The Illinois Disability and Health Program is a statewide project initiated jointly by the Illinois Department of Public Health and the University of Illinois at Chicago. The goal of the program is to promote health, well-being, and quality of life among Illinois citizens living with a disability as well as reduce and prevent secondary health conditions related to, or exacerbated by, primary disability.
People with disabilities are known to have an increased risk of chronic health conditions, such as arthritis, obesity, hypertension, and high cholesterol, than those without disabilities. As a group, however, people with disabilities have rarely been targeted by health promotion and disease prevention efforts. The Illinois Disability and Health Program represents an effort to include those with disabilities in on-going health promotion and disease prevention activities. The Program also intends to raise public and professional awareness regarding the importance of reducing secondary health conditions among people with disabilities.

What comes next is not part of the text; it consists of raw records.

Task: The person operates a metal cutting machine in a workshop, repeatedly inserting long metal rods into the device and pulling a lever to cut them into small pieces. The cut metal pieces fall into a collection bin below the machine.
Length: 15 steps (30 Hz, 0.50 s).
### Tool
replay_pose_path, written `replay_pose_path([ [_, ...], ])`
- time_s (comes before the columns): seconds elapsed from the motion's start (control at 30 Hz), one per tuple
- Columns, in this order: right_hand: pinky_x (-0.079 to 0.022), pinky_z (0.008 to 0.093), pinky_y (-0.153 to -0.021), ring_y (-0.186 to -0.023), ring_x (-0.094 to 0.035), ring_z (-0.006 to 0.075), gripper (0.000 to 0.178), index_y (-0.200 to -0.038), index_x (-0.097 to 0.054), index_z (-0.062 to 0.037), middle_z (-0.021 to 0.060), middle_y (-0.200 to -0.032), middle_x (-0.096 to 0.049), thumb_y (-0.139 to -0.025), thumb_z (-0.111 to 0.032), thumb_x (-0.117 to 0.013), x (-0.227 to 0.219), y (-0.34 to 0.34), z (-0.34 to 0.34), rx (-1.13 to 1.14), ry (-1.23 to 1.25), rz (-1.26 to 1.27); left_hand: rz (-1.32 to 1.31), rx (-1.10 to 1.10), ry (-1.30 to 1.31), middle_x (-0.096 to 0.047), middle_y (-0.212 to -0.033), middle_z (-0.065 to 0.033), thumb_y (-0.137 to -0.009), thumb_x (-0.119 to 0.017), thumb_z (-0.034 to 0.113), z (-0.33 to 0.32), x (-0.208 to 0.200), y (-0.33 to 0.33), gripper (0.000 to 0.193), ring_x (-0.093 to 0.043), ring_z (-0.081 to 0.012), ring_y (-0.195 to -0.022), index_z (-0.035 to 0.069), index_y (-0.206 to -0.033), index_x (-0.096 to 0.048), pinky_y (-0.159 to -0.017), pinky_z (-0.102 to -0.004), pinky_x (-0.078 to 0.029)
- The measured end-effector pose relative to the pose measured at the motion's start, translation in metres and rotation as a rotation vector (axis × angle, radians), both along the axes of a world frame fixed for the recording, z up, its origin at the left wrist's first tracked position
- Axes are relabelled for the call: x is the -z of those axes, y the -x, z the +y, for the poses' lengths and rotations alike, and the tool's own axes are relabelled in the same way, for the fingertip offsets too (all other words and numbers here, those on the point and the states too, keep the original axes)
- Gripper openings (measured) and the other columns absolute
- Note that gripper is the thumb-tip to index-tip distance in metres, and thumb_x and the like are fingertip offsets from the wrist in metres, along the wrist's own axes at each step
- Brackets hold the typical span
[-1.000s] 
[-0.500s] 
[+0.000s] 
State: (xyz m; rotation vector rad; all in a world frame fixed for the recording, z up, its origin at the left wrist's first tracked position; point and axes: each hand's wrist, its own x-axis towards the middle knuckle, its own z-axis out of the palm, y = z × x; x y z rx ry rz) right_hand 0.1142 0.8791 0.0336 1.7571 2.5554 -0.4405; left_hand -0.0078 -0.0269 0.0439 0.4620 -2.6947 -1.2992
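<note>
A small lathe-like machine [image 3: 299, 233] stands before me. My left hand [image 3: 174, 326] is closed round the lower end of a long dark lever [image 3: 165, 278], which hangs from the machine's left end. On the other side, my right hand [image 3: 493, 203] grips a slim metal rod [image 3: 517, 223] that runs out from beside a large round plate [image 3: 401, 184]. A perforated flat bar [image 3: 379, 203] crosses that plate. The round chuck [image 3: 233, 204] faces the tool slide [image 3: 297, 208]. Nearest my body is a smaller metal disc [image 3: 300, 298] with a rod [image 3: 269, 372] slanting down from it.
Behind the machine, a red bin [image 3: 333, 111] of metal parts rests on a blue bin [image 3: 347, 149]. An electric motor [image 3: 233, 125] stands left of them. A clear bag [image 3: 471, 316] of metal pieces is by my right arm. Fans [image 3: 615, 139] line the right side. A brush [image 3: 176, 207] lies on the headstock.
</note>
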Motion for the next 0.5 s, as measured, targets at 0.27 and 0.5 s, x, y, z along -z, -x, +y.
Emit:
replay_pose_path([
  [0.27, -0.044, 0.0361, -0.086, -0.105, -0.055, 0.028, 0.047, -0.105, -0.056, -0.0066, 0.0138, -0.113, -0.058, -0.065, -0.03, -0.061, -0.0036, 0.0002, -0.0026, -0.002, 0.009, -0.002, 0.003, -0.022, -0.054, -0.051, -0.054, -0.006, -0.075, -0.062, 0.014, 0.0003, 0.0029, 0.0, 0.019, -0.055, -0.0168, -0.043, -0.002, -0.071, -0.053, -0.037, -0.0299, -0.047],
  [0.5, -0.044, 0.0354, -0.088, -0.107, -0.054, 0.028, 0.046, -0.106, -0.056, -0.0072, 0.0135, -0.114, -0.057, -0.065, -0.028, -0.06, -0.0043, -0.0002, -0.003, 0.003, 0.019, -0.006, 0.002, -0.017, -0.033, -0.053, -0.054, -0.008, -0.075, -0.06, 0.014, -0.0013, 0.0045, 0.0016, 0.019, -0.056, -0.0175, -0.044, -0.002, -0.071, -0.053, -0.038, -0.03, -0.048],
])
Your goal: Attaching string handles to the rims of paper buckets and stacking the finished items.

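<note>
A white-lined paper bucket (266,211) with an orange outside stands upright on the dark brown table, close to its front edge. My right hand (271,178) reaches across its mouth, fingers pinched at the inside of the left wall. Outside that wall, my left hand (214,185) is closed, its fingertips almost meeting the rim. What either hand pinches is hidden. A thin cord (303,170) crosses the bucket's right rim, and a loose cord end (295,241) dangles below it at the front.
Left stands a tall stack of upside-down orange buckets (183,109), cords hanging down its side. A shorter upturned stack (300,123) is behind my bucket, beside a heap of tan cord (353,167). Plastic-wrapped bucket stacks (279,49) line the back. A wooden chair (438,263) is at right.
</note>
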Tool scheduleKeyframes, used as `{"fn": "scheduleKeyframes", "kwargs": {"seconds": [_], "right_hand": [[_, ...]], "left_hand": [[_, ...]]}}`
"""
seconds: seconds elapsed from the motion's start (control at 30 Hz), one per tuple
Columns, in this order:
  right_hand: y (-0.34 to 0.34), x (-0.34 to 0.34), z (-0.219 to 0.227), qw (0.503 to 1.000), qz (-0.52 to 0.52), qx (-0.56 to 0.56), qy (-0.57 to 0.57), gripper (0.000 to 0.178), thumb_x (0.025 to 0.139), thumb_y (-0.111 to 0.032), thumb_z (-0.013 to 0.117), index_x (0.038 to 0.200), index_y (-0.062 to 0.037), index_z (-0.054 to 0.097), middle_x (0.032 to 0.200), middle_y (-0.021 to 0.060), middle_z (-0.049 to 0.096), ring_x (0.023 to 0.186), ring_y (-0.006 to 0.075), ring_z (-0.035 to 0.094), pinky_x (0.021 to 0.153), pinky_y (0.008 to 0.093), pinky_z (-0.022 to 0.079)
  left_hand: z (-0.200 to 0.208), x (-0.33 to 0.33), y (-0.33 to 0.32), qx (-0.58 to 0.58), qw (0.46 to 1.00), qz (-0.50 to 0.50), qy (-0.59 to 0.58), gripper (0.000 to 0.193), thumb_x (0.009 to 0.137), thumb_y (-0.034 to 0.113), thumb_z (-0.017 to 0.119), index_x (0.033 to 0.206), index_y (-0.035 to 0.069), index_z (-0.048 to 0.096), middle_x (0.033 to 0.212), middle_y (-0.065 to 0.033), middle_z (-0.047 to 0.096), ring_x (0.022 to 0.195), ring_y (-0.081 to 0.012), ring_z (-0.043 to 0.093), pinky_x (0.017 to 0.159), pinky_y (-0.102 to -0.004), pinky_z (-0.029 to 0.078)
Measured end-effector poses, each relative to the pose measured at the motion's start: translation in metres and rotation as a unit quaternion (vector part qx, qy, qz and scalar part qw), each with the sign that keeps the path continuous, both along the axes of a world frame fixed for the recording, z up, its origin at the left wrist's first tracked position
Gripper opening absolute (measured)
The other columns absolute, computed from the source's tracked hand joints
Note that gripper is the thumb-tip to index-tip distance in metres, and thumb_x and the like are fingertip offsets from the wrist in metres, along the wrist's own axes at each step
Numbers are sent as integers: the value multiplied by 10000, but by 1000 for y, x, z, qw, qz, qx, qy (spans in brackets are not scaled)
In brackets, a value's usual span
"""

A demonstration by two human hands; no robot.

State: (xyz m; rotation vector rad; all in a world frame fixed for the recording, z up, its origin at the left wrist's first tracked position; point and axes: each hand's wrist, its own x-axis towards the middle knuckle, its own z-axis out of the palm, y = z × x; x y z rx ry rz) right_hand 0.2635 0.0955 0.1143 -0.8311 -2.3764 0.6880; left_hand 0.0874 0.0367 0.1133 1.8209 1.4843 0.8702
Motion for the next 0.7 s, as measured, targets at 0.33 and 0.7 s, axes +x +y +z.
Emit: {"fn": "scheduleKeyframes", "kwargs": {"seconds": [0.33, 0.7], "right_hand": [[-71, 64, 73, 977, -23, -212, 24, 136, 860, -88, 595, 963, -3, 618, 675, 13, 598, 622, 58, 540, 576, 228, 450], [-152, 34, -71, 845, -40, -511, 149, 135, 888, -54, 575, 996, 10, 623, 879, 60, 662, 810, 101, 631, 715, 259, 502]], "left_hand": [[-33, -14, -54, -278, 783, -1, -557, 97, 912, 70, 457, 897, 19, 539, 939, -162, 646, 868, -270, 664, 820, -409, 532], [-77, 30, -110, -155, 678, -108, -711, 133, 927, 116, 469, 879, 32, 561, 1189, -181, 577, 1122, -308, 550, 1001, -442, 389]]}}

In July 2007, the program was awarded a five-year federal grant from the Disability and Health Team of the National Center on Birth Defects and Developmental Disabilities which is part of the U.S. Centers for Disease Control and Prevention.
Some of the current program activities include, but are not limited to:
- Expanding statewide activities in preventing secondary conditions and promoting health of people with disabilities.

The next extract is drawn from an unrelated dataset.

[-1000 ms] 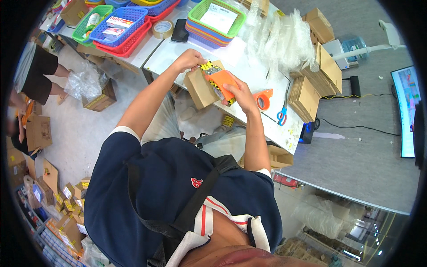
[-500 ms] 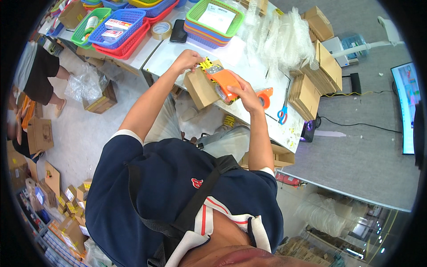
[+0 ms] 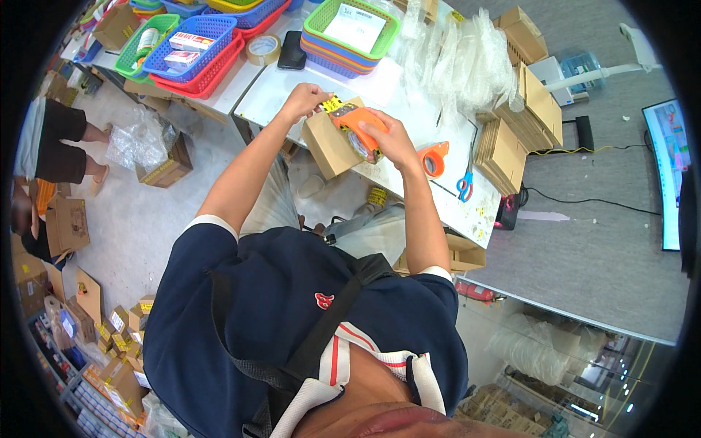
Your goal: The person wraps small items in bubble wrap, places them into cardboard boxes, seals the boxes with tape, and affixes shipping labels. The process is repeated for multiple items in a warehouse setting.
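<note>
Near the table's front edge, a small brown cardboard box (image 3: 326,144) is tilted, partly overhanging the edge. My right hand (image 3: 395,141) is wrapped round an orange tape dispenser (image 3: 355,120) lying over the top of the box. A strip of yellow tape with black print (image 3: 331,103) reaches from the dispenser toward my left hand (image 3: 305,101), whose fingers are pinched at the strip's end by the box's far edge. My left palm is turned away, so the exact grip is partly hidden.
A second orange tape dispenser (image 3: 434,160) and blue-red scissors (image 3: 465,187) lie to the right. Stacked baskets (image 3: 343,55), a black phone (image 3: 291,52) and a clear tape roll (image 3: 263,50) are behind. Bubble wrap (image 3: 467,66) and flat cartons (image 3: 502,153) lie at the far right.
My right hand has shifted slightly up and over the dispenser, which has turned a little on the box. My left hand stays at the tape end.
</note>
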### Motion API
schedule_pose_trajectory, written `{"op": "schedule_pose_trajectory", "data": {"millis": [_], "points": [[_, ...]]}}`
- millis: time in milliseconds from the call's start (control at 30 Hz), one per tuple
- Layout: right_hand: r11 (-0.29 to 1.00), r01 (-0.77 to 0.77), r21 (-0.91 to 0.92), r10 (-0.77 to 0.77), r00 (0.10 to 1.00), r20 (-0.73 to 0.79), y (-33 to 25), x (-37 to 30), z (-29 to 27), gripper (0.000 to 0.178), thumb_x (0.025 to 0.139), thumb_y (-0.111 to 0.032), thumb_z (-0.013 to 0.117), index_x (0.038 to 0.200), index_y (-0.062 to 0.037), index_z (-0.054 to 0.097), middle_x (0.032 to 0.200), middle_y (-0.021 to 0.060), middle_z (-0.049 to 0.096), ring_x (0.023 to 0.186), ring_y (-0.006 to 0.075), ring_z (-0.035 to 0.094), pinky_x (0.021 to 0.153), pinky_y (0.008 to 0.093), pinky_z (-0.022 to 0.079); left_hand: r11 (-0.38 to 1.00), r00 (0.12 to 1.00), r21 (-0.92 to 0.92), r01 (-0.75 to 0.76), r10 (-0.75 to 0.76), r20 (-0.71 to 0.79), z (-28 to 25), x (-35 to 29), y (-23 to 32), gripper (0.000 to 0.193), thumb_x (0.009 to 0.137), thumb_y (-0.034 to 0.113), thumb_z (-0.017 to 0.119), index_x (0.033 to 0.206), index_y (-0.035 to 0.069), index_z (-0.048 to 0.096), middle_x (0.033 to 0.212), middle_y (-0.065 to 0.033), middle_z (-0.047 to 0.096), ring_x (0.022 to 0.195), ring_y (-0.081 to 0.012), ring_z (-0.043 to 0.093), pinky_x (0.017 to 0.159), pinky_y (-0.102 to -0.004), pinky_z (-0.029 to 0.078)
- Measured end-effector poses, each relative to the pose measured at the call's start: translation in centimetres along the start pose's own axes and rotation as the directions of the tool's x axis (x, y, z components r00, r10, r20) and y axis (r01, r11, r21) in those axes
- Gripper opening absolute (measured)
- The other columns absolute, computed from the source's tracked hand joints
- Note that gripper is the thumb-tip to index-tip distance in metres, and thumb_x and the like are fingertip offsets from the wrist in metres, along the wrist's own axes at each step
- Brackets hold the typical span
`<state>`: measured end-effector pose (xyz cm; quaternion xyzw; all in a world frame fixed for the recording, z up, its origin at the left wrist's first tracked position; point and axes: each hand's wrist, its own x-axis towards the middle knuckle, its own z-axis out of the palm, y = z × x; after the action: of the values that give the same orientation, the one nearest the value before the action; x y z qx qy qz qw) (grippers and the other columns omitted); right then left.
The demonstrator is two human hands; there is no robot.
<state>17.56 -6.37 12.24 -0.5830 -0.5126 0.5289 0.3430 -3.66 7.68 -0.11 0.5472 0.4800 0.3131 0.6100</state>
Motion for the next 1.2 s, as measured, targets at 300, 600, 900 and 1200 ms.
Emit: {"op": "schedule_pose_trajectory", "data": {"millis": [300, 600, 900, 1200], "points": [[0.996, 0.027, -0.083, -0.030, 0.999, -0.036, -0.1, 0.2, 0.3, 0.051, 0.091, -0.023, 0.072, 0.134, 0.0027, 0.061, 0.083, 0.0072, 0.070, 0.054, 0.0103, 0.059, 0.051, 0.0268, 0.048, 1.000, 1.000, 0.030, -0.009, 0.009, -0.006, 0.1, 0.4, -0.6, 0.030, 0.090, 0.027, 0.077, 0.077, 0.002, 0.067, 0.065, -0.0028, 0.062, 0.053, -0.0093, 0.056, 0.040, -0.0264, 0.037], [0.992, -0.045, -0.114, 0.045, 0.999, -0.002, -1.1, 0.5, 0.4, 0.052, 0.091, -0.023, 0.072, 0.135, 0.0038, 0.061, 0.089, 0.0082, 0.071, 0.058, 0.0099, 0.061, 0.049, 0.0269, 0.050, 0.986, 0.996, 0.151, 0.069, -0.077, 0.050, 0.6, 0.5, -1.5, 0.038, 0.088, 0.035, 0.079, 0.077, 0.000, 0.069, 0.067, -0.0051, 0.063, 0.062, -0.0173, 0.060, 0.062, -0.0340, 0.050], [0.997, -0.066, -0.033, 0.067, 0.997, 0.035, -0.4, 0.9, 0.0, 0.056, 0.090, -0.023, 0.076, 0.138, 0.0019, 0.060, 0.099, 0.0070, 0.072, 0.071, 0.0092, 0.064, 0.058, 0.0271, 0.054, 0.902, 0.974, 0.370, -0.221, 0.223, 0.038, 0.9, 1.1, -2.0, 0.046, 0.092, 0.044, 0.072, 0.082, 0.000, 0.062, 0.075, -0.0089, 0.064, 0.071, -0.0182, 0.058, 0.066, -0.0344, 0.047], [0.989, -0.144, 0.030, 0.144, 0.990, 0.008, -0.3, -0.7, -0.6, 0.060, 0.090, -0.022, 0.075, 0.143, -0.0003, 0.057, 0.105, 0.0086, 0.072, 0.076, 0.0112, 0.065, 0.066, 0.0266, 0.054, 0.864, 0.971, 0.449, -0.227, 0.236, 0.037, 1.8, -1.4, -0.5, 0.051, 0.095, 0.047, 0.068, 0.078, 0.000, 0.061, 0.067, -0.0110, 0.061, 0.064, -0.0184, 0.054, 0.064, -0.0361, 0.046]]}}
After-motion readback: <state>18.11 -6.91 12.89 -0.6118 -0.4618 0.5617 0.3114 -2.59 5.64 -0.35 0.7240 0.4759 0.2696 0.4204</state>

- Maintaining an existing statewide partnership (advisory group) that includes disability advocacy organizations, other state departments, local health departments, health advocacy organizations, university-based programs and people with disabilities, and recruiting new members as necessary to strengthen capacity.

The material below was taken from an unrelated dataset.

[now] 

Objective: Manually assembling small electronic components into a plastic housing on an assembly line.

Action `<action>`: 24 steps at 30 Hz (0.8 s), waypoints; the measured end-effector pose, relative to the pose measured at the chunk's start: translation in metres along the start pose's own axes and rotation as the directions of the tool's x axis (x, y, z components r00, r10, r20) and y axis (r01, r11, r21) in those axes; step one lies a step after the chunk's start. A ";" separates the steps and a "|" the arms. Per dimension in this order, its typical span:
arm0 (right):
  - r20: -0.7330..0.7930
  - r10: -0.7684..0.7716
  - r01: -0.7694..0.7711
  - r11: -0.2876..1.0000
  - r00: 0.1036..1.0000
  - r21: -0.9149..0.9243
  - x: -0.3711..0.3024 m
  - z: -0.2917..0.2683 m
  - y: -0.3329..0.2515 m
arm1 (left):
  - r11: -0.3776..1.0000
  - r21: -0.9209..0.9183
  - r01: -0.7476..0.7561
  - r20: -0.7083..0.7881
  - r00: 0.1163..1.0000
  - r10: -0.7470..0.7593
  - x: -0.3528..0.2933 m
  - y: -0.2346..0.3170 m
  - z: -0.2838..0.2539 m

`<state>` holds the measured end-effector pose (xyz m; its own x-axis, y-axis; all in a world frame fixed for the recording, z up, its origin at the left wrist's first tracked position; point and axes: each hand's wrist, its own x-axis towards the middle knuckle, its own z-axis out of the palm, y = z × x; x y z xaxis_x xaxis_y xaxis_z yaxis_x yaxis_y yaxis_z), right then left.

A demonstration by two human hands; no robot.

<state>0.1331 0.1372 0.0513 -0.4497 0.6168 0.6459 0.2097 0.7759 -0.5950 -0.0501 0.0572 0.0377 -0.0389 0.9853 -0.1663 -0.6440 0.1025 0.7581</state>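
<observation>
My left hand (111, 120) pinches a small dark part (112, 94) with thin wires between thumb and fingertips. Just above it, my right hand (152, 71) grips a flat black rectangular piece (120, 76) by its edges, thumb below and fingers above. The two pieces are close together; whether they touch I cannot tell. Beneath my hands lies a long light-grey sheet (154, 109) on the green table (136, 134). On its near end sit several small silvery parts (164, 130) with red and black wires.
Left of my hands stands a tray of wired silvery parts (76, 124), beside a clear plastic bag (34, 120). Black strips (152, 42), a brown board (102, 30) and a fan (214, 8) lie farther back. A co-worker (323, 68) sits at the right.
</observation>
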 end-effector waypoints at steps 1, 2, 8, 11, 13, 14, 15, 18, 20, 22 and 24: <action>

- Maintaining and expanding an existing scientific database on the prevalence and impact of secondary conditions among people with disabilities.
- Increasing health promotion and prevention opportunities and resources for people with disabilities.
- Expanding the awareness of, and opportunities for, local health professionals to have the knowledge and tools to screen, diagnose and work effectively with people with disabilities.
- Increasing the availability and accessibility of health promotion and prevention services, interventions and resources for people with disabilities.